The easily answered points are mentioned above - if the mountain is closed (weather, season, etc) and you ignore the official notice, you should be 100% charged. If the mountain was open, I guess it's a bit more complicated. Not experienced is most of the people who climb Mt. Fuji. They do it just to say they do it. So you could argue they shouldn't be there, and thus should have to pay.

-2 ( +0 / -2 )

Sam WhitteJune 25  03:32 pm JST

“They charge you for the abulance ride”

Not in Japan.

0 ( +1 / -1 )

Anything can happen by accident. A healthy/experienced climber could suffer a sprain and need assistance to descend.

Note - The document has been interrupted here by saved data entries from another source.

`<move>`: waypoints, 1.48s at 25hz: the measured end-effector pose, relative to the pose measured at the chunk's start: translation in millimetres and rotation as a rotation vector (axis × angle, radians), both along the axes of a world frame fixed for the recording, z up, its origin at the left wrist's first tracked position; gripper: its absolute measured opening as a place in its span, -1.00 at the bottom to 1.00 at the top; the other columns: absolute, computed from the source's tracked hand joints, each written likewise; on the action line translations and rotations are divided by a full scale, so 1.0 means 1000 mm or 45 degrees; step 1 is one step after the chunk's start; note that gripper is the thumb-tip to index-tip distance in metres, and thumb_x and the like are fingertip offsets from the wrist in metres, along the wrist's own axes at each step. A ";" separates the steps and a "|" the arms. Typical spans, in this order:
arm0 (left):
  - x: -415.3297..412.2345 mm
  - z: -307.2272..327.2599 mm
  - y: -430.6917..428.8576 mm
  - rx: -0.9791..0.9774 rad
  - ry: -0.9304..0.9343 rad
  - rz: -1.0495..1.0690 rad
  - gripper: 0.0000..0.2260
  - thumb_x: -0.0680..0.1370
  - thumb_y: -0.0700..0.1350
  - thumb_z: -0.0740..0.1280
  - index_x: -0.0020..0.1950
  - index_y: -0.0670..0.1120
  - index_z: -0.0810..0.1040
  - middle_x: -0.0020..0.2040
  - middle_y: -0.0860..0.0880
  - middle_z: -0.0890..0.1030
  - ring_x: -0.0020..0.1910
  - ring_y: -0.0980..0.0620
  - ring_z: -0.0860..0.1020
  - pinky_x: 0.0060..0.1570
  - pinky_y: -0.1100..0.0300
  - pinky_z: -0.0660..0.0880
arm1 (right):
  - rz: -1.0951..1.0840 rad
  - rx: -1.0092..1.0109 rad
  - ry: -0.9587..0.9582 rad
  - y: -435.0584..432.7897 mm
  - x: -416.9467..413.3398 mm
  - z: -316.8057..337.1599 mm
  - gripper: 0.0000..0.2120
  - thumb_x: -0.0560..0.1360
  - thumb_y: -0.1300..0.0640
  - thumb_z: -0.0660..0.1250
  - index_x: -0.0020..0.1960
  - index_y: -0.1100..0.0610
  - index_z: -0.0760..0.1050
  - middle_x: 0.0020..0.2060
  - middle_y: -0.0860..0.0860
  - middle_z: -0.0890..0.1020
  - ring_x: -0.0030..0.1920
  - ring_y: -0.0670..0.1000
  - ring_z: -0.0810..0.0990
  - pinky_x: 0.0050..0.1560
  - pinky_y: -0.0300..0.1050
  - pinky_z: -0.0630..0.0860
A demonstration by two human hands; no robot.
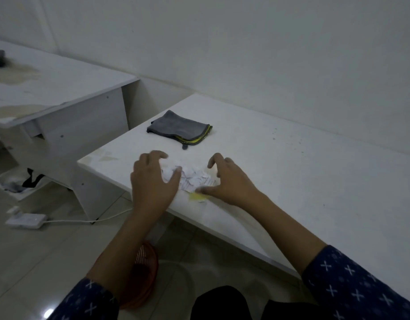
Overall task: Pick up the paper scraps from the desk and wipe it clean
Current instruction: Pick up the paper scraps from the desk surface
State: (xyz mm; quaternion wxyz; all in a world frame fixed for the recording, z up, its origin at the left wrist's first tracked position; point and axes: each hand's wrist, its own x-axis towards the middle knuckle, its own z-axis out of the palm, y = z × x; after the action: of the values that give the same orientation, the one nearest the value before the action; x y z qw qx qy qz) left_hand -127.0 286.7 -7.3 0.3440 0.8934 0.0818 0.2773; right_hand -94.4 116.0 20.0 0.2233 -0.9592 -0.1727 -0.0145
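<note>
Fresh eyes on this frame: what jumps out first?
The left hand curls over a pile of white paper scraps near the front edge of the desk, the right hand cupped beside it. Behind them lies a folded grey cloth with yellow trim; an orange basket sits on the floor below.

White desk (291,169): paper scraps (194,179), grey cloth (178,128).
</note>
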 end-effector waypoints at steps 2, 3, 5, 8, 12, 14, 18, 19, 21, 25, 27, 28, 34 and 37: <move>0.015 -0.003 0.012 -0.051 0.198 -0.048 -0.55 0.54 0.11 0.25 0.34 -0.11 0.34 0.31 -0.15 0.43 0.28 -0.15 0.36 0.21 0.00 0.29 | 0.083 0.231 0.065 0.002 0.013 -0.005 -0.46 0.39 -0.15 0.41 0.25 0.02 0.30 0.15 0.05 0.42 0.17 0.03 0.41 0.11 -0.08 0.41; 0.022 -0.006 0.015 -0.050 0.295 -0.120 -0.50 0.56 0.15 0.17 0.39 -0.12 0.29 0.36 -0.16 0.40 0.33 -0.16 0.34 0.28 -0.03 0.26 | 0.126 0.198 0.101 0.004 0.019 -0.007 -0.36 0.38 -0.21 0.39 0.34 0.01 0.25 0.27 0.05 0.37 0.29 0.05 0.33 0.23 -0.03 0.37; 0.028 -0.014 0.015 0.046 0.358 -0.296 -0.45 0.58 0.20 0.04 0.44 -0.11 0.25 0.39 -0.16 0.39 0.37 -0.13 0.34 0.35 -0.04 0.25 | 0.236 0.036 0.209 0.010 0.022 -0.016 -0.08 0.29 -0.34 0.38 0.48 -0.01 0.07 0.45 0.04 0.21 0.44 0.06 0.17 0.40 0.06 0.22; 0.029 -0.021 0.013 0.255 0.263 -0.463 -0.42 0.53 0.24 -0.06 0.39 -0.08 0.33 0.31 -0.08 0.48 0.27 -0.05 0.44 0.25 0.05 0.33 | 0.330 -0.087 0.070 0.016 0.020 -0.033 -0.07 0.27 -0.40 0.35 0.46 0.04 0.13 0.44 0.05 0.25 0.42 0.06 0.21 0.44 0.09 0.21; 0.027 -0.025 0.005 0.496 0.155 -0.534 -0.41 0.47 0.26 -0.10 0.23 -0.08 0.44 0.12 -0.03 0.52 0.09 -0.01 0.42 0.05 0.11 0.32 | 0.386 0.077 -0.309 0.017 0.013 -0.044 -0.62 0.47 -0.09 0.27 0.19 0.11 0.42 0.04 0.04 0.49 0.02 0.02 0.38 0.04 -0.03 0.42; 0.026 -0.026 0.001 0.414 0.106 -0.587 -0.45 0.47 0.25 -0.07 0.10 -0.11 0.47 -0.03 -0.01 0.49 -0.04 0.03 0.39 -0.08 0.18 0.31 | 0.366 0.104 -0.331 0.018 0.009 -0.042 -0.68 0.50 -0.02 0.28 0.16 0.14 0.45 -0.02 0.06 0.52 -0.03 0.01 0.40 -0.03 -0.10 0.40; 0.024 -0.025 -0.002 0.216 0.109 -0.633 -0.44 0.45 0.30 -0.01 0.04 -0.12 0.49 -0.11 0.03 0.50 -0.12 0.09 0.43 -0.19 0.33 0.30 | 0.277 0.117 -0.374 0.017 0.006 -0.043 -0.67 0.48 -0.04 0.32 0.13 0.16 0.50 -0.06 0.08 0.62 -0.09 0.02 0.53 -0.04 -0.07 0.49; 0.023 -0.025 -0.002 0.199 0.111 -0.631 -0.43 0.45 0.30 0.00 0.04 -0.13 0.50 -0.11 0.01 0.52 -0.13 0.08 0.45 -0.19 0.34 0.31 | 0.270 0.119 -0.392 0.017 0.006 -0.043 -0.68 0.47 -0.04 0.34 0.10 0.17 0.51 -0.10 0.09 0.64 -0.13 0.02 0.55 -0.06 -0.07 0.51; 0.023 -0.025 -0.003 0.194 0.094 -0.623 -0.43 0.44 0.31 0.00 -0.02 -0.14 0.51 -0.16 -0.02 0.53 -0.20 0.07 0.46 -0.23 0.36 0.29 | 0.292 0.137 -0.404 0.017 0.008 -0.044 -0.71 0.45 -0.03 0.37 0.01 0.18 0.51 -0.18 0.09 0.64 -0.23 0.01 0.53 -0.13 -0.07 0.50; 0.026 -0.021 -0.003 0.110 0.095 -0.668 -0.48 0.42 0.32 0.05 -0.23 -0.12 0.47 -0.34 0.00 0.49 -0.34 0.09 0.42 -0.32 0.27 0.26 | 0.385 0.241 -0.279 0.012 0.013 -0.041 -0.76 0.42 0.03 0.41 -0.14 0.19 0.47 -0.28 0.09 0.61 -0.31 -0.01 0.50 -0.24 -0.12 0.44; 0.030 -0.016 -0.004 0.010 0.066 -0.708 -0.50 0.42 0.30 0.08 -0.34 -0.12 0.42 -0.44 0.04 0.41 -0.43 0.14 0.37 -0.37 0.30 0.22 | 0.394 0.354 -0.197 0.009 0.017 -0.035 -0.79 0.41 0.07 0.42 -0.17 0.21 0.48 -0.31 0.06 0.59 -0.31 -0.02 0.52 -0.25 -0.11 0.44; 0.033 -0.013 -0.005 -0.031 0.041 -0.720 -0.54 0.44 0.28 0.11 -0.38 -0.10 0.38 -0.48 0.06 0.36 -0.46 0.14 0.35 -0.40 0.30 0.21 | 0.391 0.393 -0.160 0.007 0.021 -0.030 -0.80 0.41 0.08 0.43 -0.18 0.21 0.50 -0.31 0.06 0.59 -0.32 -0.05 0.50 -0.26 -0.14 0.43; 0.046 -0.010 -0.001 -0.293 -0.008 -0.705 -0.53 0.54 0.03 0.30 -0.45 -0.23 0.30 -0.51 -0.14 0.29 -0.51 0.12 0.29 -0.43 0.24 0.24 | 0.294 0.531 0.322 -0.014 0.027 -0.002 -0.86 0.47 0.08 0.39 -0.15 0.16 0.55 -0.34 0.07 0.62 -0.41 -0.04 0.47 -0.40 -0.23 0.38; 0.045 -0.014 0.003 -0.341 -0.007 -0.661 -0.57 0.55 -0.01 0.30 -0.41 -0.25 0.37 -0.47 -0.20 0.38 -0.46 0.06 0.36 -0.39 0.26 0.29 | 0.148 0.842 0.666 -0.028 0.021 -0.003 -0.90 0.52 0.24 0.28 -0.02 0.18 0.56 -0.29 0.09 0.65 -0.45 -0.03 0.44 -0.49 -0.25 0.29</move>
State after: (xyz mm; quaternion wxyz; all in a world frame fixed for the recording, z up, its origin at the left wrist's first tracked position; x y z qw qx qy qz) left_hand -82.2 289.9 -21.3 0.5185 0.8303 -0.1146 0.1692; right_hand -72.9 88.1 17.3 0.5557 -0.7960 -0.1503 0.1873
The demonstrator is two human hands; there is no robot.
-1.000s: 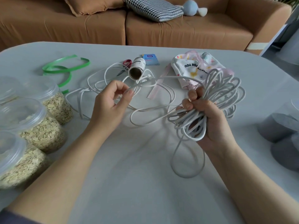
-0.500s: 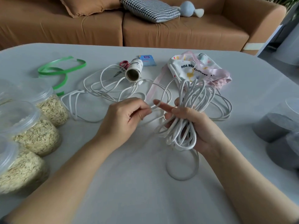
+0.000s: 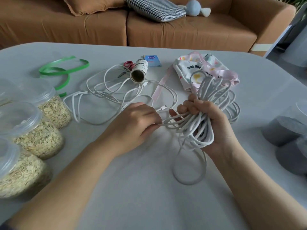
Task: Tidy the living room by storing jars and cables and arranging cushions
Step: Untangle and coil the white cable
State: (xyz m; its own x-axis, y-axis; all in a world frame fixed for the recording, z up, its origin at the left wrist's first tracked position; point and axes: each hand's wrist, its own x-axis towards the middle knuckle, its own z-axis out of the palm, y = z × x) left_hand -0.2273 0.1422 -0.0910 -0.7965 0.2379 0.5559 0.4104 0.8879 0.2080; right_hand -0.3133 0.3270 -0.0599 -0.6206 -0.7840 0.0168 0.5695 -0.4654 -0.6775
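Note:
My right hand (image 3: 214, 125) grips a thick coiled bundle of white cable (image 3: 206, 103) held upright above the table, with one loop hanging down to the tabletop. My left hand (image 3: 134, 125) pinches a strand of that cable just left of the bundle. More loose white cable (image 3: 106, 92) lies tangled on the table behind my left hand, a connector end showing near my fingers. Three clear plastic jars of oats (image 3: 33, 136) stand at the left edge. On the sofa lie a brown cushion (image 3: 93, 4) and a houndstooth cushion (image 3: 156, 9).
A grey table (image 3: 132, 188) holds a green ribbon (image 3: 61, 70), a cardboard roll (image 3: 138, 73), red scissors (image 3: 127, 66), a blue packet (image 3: 152, 60) and a printed drawstring pouch (image 3: 204, 68). Grey containers (image 3: 285, 135) stand at the right edge. A blue soft toy (image 3: 194, 8) lies on the sofa.
My left hand came from the loose cable toward the bundle and now pinches a strand beside it. The right hand has closed tighter around the coil and tilted it.

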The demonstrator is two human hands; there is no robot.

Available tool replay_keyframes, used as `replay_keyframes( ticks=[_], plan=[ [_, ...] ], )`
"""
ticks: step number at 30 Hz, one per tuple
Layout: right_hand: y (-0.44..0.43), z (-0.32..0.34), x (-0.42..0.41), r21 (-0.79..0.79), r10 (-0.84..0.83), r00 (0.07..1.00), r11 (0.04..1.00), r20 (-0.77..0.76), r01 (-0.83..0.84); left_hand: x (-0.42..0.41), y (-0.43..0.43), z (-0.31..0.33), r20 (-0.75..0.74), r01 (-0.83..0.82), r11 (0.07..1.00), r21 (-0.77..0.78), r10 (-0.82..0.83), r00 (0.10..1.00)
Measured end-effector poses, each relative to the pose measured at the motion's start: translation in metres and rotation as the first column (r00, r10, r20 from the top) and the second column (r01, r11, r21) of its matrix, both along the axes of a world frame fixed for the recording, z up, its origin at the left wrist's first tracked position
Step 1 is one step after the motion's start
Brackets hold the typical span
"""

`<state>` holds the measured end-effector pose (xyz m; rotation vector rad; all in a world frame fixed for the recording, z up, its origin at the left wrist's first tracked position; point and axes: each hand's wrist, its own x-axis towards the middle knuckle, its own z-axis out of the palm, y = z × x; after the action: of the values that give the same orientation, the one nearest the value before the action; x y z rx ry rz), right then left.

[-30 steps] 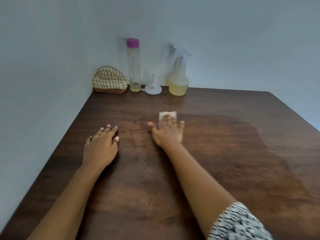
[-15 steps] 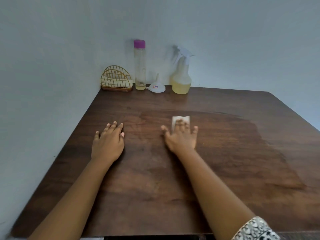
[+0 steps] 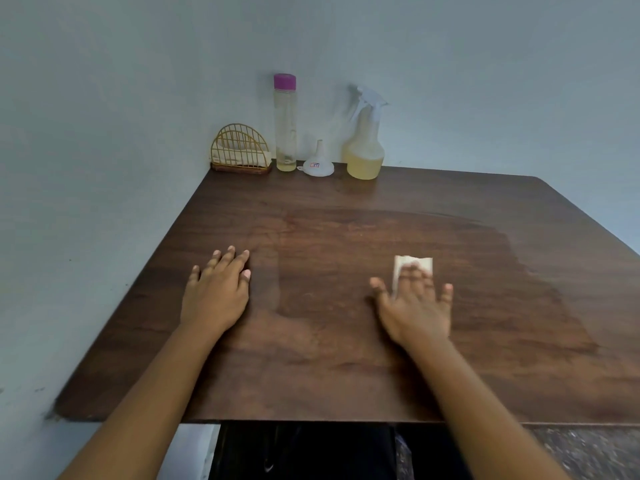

I'm against billing folk. That said...they should be offered, maybe compulsory, insurance to cover this kind of thing would be ok.

0 ( +0 / -0 )

There are never any complaints from the people, the authorities, the rescue services, the central government, the local governments to charge for any rescue and it always the non Japanese making the loudest noise on this.

0 ( +0 / -0 )

Depends... obviously yes, if they go despite warnings issued -- and the warnings should make it clear they have to pay -- or if they just go and get lost because they decided a guide was unnecessary, ignored the storm coming, etc. Not if there is a natural disaster that leads to them being stranded, no, like the volcano that erupted and killed a number of people, stranding others, or an earthquake, etc.

-2 ( +0 / -2 )

Yes. Done.

-1 ( +0 / -1 )

Governments want to encourage tourism as it gives employment and generates large amounts of money.

Should something go wrong you dont charge the victims for a rescue it is a civil duty to assist those in trouble.

Otherwise why not charge victims of earthquakes for their rescue? Tsunami victims should also be charged for rescue. Its not right. Taxes are paid by all which include emergency services costs. When a tax payer or tourist is in need you rescue them as they would help you if you were in need and they would not send you a bill for it.

Shame for even talking about such a heartless thing.

0 ( +0 / -0 )

Because climbing a mountain is not a natural disaster.

0 ( +1 / -1 )

there is no charge for having an ambulance to take you to hospital.

-1 ( +0 / -1 )

how about some mountaineering insurance?